The Wells Police Department joined more than 600 police and sheriff’s departments across the country on Tuesday, Sept. 24, to participate in "Operation Clear Track." It's the largest railroad safety detail in the United States. 

During "Operation Clear Track" police and sheriff’s officials will report to more than 1,500 railroad grade crossings throughout communities around the country to enforce state grade crossing and trespassing laws and to issue citations and warnings to violators. 

In Wells, officers monitored the Burnt Mill Road crossing and the Bragdon Road crossing throughout the day.

Sergeant Chad Arrowsmith was at the Burnt Mill Road crossing from 8 a.m. to noon. 

Arrowsmith says the best thing people can do to protect themselves around railways is to take safety into their own hands. 

"You just assume the [safety] arm will go down when a train goes by. It could be malfunctioning. The safest thing you can do is put your windows down and listen. If you stop and listen and look both ways, it will take you just a few extra seconds, but it could save your life."

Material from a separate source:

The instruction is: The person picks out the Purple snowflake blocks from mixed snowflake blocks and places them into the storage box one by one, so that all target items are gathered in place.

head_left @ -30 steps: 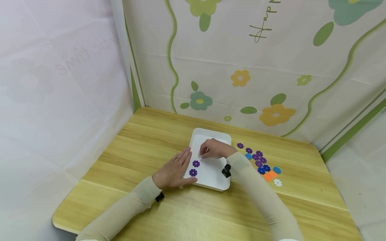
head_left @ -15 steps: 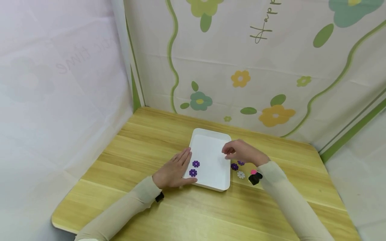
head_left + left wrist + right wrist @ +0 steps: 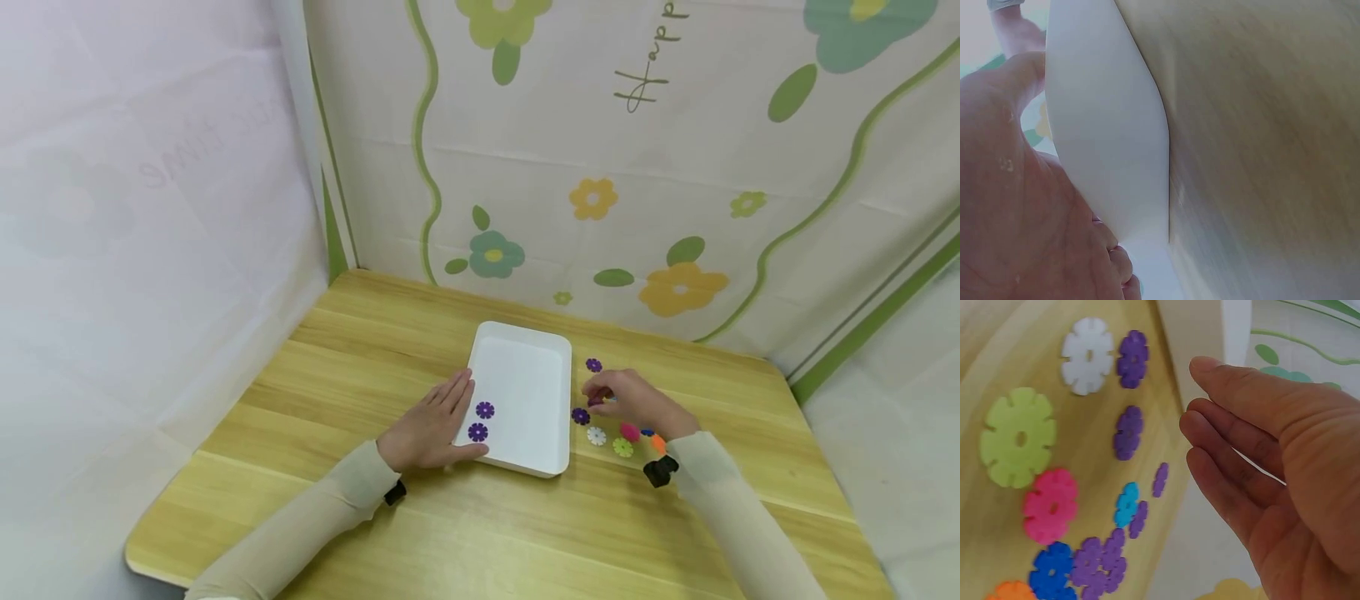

Arrowsmith stopped cars and distributed "pocket safety cards" to motorists and pedestrians to teach the public how to be safe around railroad tracks and crossings.

Here are some of the guidelines listed on the pocket safety cards:

  • Never drive or walk around lowered gates.
  • Never stop your vehicle on railway tracks while waiting for traffic to move.
  • Never begin to drive across the tracks unless you know you can make it all the way across.
  • Always slow down and stop prior to train tracks when lights begin to flash.

In regards to railroad trespassing, the pocket safety cards included these guidelines: 

  • Never walk, run, play or take pictures on a railroad. If you are on or near the tracks, remember you are trespassing on private property and breaking the law
  • Never attempt to outrun an approaching train. It can take a train a mile or more to stop.
  • Only cross the tracks at designated public crossings. 

According to Operation Lifesaver, Inc. data, thousands of people are killed or injured in grade crossing and trespassing incidents nationwide each year.